外来魚「ブラックチンティラピア」の急増により数百億円の損失が発生したため、タイ政府は「外来魚との戦争」を宣言した。
4日(現地時間)バンコック・ポストによるとタイ政府は2月から先月までの間に全国の川、河川、湿地などからブラックチンティラピア133万㎏を捕獲したと発表した。
原産地が中央アフリカのティラピアはキクラ属シクリッド科に属する淡水魚である。スズキ科に属する海水魚のクロダイやマダイなどとは系統が全く異なる魚である。
ブラックチンティラピアはティラピアの一種で身が多く、食用に適しているとされているが、小魚やエビなどタイの主要養殖産物を食べ尽くすため厄介者とされている。
さらにメスは一度に最大500匹の子供を産むことができるため、強い繁殖力を持っており、急速にタイ全域に拡散された。
ナタチャ・ブンチャイインサワット下院議員は「以前には発見されなかった小さな川や湿地でも姿を現している」と述べ、「この魚がタイ経済に与えた損失は最小で100億バーツ(約424億円)に達すると推定される」と明らかにした。
これに対し当局はブラックチンティラピアを「最も侵略的な種」と定義し、ティラピア1㎏を捕まえた住民には15バーツ(約64円)の報奨金を出すなど、撲滅に全力を挙げている。
また、個体数を調整するために今年の終わり頃には、繁殖が不可能な遺伝子を改変したブラックチンティラピアを川に放流する方針である。

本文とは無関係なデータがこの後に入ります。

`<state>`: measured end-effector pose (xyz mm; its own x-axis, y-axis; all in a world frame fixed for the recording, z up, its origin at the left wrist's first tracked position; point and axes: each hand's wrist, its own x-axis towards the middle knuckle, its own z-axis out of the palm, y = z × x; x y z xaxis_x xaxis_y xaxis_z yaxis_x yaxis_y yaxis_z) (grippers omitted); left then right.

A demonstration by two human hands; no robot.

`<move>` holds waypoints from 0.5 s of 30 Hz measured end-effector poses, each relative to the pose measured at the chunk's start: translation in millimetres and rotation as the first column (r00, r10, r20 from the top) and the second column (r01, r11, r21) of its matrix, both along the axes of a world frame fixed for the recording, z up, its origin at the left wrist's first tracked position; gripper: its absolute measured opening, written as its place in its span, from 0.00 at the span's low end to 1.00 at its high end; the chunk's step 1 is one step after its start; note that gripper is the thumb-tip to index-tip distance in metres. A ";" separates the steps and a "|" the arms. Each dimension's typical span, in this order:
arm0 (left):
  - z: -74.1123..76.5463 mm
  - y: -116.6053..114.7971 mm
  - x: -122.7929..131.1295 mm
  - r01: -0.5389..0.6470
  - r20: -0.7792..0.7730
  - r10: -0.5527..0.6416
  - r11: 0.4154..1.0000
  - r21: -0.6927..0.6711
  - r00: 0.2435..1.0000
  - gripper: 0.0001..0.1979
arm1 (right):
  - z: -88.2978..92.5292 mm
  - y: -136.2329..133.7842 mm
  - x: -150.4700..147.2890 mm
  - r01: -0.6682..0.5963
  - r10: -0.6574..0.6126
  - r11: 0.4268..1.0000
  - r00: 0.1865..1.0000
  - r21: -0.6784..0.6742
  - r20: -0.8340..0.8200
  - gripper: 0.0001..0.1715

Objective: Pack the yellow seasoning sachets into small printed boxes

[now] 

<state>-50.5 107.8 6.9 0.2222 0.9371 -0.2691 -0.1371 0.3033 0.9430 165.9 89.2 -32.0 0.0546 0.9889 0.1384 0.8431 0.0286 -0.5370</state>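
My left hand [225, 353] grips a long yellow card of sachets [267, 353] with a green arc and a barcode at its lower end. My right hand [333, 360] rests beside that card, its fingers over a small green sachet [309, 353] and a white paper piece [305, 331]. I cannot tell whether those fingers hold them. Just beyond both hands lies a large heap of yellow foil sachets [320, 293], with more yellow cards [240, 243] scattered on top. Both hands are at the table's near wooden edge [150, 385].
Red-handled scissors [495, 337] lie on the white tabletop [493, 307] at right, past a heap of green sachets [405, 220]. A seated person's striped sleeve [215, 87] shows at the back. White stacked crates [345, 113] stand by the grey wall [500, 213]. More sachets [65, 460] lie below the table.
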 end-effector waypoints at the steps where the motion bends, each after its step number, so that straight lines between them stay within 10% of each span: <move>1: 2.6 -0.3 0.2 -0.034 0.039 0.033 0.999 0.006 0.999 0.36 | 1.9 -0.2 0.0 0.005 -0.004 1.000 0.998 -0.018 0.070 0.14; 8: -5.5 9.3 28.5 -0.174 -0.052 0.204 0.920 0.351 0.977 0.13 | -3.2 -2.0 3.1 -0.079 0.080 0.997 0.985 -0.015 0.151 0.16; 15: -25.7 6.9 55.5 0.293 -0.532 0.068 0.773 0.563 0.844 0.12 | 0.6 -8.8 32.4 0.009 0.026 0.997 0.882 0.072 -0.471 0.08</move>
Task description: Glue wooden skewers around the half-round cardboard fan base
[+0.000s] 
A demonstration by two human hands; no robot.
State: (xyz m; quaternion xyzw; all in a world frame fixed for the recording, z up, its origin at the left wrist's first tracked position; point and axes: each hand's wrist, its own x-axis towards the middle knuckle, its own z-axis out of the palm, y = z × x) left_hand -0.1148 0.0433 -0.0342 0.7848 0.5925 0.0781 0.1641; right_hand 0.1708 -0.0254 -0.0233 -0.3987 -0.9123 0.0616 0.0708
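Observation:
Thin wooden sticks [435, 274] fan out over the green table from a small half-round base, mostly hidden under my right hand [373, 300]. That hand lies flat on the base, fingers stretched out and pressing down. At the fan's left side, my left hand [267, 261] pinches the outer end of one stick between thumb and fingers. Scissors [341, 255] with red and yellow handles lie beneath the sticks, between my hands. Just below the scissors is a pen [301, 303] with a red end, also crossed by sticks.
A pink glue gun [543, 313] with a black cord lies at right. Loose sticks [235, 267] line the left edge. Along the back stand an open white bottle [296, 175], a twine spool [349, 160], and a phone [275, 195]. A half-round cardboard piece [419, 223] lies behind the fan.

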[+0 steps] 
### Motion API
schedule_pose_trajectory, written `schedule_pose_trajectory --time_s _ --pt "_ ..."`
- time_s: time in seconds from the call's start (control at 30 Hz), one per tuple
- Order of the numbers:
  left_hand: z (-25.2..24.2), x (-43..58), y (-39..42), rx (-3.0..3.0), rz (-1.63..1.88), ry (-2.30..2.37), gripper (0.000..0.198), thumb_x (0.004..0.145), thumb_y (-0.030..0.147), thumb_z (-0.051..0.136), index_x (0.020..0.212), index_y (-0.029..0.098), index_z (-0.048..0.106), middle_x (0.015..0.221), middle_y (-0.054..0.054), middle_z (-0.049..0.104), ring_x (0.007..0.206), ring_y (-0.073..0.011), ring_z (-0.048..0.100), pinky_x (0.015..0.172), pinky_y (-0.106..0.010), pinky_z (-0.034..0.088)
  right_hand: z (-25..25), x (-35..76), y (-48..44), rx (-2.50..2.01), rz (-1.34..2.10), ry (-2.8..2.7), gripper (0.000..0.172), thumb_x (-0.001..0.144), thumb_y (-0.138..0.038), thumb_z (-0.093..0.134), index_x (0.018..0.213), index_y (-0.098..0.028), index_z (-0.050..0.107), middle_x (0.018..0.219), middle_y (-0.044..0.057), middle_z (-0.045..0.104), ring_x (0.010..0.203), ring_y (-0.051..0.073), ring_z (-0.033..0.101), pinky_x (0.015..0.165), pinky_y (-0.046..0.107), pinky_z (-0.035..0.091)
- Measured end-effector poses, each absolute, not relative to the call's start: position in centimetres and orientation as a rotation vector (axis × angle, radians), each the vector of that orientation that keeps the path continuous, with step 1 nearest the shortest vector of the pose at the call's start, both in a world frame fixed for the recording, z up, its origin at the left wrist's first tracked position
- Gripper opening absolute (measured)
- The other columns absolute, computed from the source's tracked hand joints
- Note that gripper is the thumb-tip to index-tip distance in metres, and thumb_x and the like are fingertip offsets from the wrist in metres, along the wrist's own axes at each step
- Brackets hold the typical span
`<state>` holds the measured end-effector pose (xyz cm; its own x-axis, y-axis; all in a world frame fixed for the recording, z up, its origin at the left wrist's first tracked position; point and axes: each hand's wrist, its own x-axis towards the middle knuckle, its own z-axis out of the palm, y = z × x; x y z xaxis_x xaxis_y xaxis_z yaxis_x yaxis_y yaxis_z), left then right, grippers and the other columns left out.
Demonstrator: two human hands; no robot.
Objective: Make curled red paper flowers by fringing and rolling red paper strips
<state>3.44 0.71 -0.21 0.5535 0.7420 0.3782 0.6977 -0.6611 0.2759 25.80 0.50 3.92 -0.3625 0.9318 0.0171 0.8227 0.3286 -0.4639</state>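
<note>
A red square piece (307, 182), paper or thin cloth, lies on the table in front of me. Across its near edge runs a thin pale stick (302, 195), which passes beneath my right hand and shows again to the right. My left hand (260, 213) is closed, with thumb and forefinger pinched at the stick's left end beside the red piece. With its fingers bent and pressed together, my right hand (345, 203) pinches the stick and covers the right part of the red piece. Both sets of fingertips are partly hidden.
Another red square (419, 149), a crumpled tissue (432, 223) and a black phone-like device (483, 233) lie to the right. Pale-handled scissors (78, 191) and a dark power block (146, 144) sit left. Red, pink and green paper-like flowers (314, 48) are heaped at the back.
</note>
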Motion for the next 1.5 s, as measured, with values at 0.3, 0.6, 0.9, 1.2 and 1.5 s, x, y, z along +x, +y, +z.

ブラックチンティラピアがどの経路でタイに持ち込まれたのかは明らかにされていない。
しかし現地の専門家の間では、ティラピアの個体数調整が失敗に終わる可能性があるという悲観的な見解も出ている。
タイ・ワライラック大学のスウィット・ウティスティメタビ博士は、BBCに対し「ブラックチンティラピアの生息範囲を制限することはできず、自然界にいるときには持続的で迅速な繁殖サイクルを持つ特性があるため、根絶の可能性は見えない」と指摘した。